PROBLEM STATEMENT |
Give every line of the material back exactly, images removed.

SUPPLIED DATA |
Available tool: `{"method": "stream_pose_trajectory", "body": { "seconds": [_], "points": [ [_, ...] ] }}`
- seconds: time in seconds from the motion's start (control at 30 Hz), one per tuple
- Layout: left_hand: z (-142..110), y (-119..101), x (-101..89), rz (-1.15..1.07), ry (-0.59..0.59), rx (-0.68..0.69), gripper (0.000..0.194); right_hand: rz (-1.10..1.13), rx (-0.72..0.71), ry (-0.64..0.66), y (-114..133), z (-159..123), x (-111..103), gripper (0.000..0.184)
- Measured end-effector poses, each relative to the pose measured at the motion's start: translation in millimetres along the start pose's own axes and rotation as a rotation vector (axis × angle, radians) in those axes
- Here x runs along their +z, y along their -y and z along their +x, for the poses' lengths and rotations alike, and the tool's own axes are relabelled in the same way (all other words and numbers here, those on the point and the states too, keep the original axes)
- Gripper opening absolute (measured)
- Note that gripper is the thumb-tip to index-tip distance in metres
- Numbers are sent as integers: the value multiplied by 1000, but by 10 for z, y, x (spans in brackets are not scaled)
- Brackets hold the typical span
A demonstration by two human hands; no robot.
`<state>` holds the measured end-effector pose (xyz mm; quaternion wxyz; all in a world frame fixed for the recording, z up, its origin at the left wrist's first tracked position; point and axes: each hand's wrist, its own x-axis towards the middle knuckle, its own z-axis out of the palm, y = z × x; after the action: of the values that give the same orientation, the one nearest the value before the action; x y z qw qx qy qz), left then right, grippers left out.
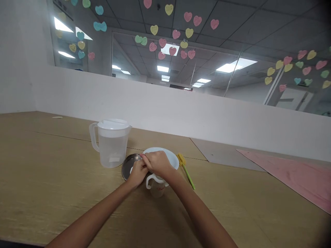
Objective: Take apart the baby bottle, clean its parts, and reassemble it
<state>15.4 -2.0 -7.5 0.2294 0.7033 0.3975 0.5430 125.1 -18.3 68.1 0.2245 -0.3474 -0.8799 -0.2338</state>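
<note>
My left hand (138,173) and my right hand (158,162) are closed and meet above the far side of a small clear bottle with white handles (157,190). What the fingers hold, if anything, is hidden. A bit of something white (131,170) shows beside my left hand, too small to name. Under and behind my left hand lies a round metal dish (126,167). Behind my right hand is a white plate (172,157), partly covered by it. The bottle stands upright on the table, with red print on its side; its top is hidden.
A lidded clear pitcher (113,146) of water stands to the left. A yellow-headed brush with a green handle (188,176) lies right of the plate. A pink sheet (297,174) covers the table's right part. A white wall (155,106) with a window rises behind.
</note>
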Motion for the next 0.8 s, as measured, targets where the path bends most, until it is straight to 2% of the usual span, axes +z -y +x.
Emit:
{"method": "stream_pose_trajectory", "body": {
  "seconds": [0.1,0.2,0.33,0.43,0.53,0.67,0.8],
  "points": [
    [7,2,-7,12,-12,-3,20,90,47,-19,73,16,-181,41],
    [9,-5,-4,15,-11,-11,20,47,60,-74,103,28,-229,38],
    [-11,3,18,10,-5,-19,21,-31,34,-87,44,21,-56,35],
    [-22,24,26,5,-19,-15,21,-42,15,-32,-22,3,80,34],
    [-18,27,14,8,-34,7,22,36,31,23,-76,0,117,34],
    [-8,-20,-9,9,-34,77,25,149,136,-41,-103,36,3,38],
    [17,-52,3,6,-37,137,27,224,152,-167,-63,75,-239,39]
  ]
}}
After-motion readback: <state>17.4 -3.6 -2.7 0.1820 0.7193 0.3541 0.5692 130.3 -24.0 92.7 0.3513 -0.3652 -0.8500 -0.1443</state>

TASK SOLUTION |
Available tool: `{"method": "stream_pose_trajectory", "body": { "seconds": [_], "points": [ [_, ...] ] }}`
- seconds: time in seconds from the motion's start (control at 30 Hz), one per tuple
- Layout: left_hand: z (-142..110), y (-119..101), x (-101..89), rz (-1.15..1.07), ry (-0.59..0.59), rx (-0.68..0.69), gripper (0.000..0.194); right_hand: rz (-1.10..1.13), rx (-0.72..0.71), ry (-0.64..0.66), y (-114..133), z (-159..123), x (-111..103), gripper (0.000..0.184)
- Measured end-effector poses, each relative to the pose measured at the motion's start: translation in millimetres along the start pose's own axes and rotation as a rotation vector (axis × angle, radians) in those axes
- Here x runs along their +z, y along their -y and z along their +x, for the poses' lengths and rotations alike, and the tool's own axes are relabelled in the same way (all other words and numbers here, those on the point and the states too, keep the original axes)
- Gripper opening absolute (measured)
- Note that gripper is the thumb-tip to index-tip distance in metres
- Numbers are sent as integers: the value multiplied by 1000, but by 10 for z, y, x (spans in brackets are not scaled)
- Brackets hold the typical span
A demonstration by two human hands; no robot.
`<state>` holds the measured end-effector pose (xyz mm; quaternion wxyz; all in a world frame fixed for the recording, z up, its origin at the left wrist's first tracked position; point and axes: each hand's wrist, its own x-axis towards the middle knuckle, its own z-axis out of the palm, y = z × x; after the action: of the values that give the same orientation, the one nearest the value before the action; x y z qw qx qy qz), left then right, grippers left out.
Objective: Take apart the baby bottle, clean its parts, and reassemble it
<state>15.4 -2.0 -7.5 0.2294 0.7033 0.3975 0.5430 125.1 -18.3 68.1 0.2245 -0.3474 -0.8799 -0.2338</state>
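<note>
My left hand (138,173) and my right hand (158,162) are closed and meet above the far side of a small clear bottle with white handles (157,190). What the fingers hold, if anything, is hidden. A bit of something white (131,170) shows beside my left hand, too small to name. Under and behind my left hand lies a round metal dish (126,167). Behind my right hand is a white plate (172,157), partly covered by it. The bottle stands upright on the table, with red print on its side; its top is hidden.
A lidded clear pitcher (113,146) of water stands to the left. A yellow-headed brush with a green handle (188,176) lies right of the plate. A pink sheet (297,174) covers the table's right part. A white wall (155,106) with a window rises behind.
</note>
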Motion for the next 0.8 s, as measured, targets where the path bends most, until it is straight to 2% of the usual span, axes +z -y +x.
Emit:
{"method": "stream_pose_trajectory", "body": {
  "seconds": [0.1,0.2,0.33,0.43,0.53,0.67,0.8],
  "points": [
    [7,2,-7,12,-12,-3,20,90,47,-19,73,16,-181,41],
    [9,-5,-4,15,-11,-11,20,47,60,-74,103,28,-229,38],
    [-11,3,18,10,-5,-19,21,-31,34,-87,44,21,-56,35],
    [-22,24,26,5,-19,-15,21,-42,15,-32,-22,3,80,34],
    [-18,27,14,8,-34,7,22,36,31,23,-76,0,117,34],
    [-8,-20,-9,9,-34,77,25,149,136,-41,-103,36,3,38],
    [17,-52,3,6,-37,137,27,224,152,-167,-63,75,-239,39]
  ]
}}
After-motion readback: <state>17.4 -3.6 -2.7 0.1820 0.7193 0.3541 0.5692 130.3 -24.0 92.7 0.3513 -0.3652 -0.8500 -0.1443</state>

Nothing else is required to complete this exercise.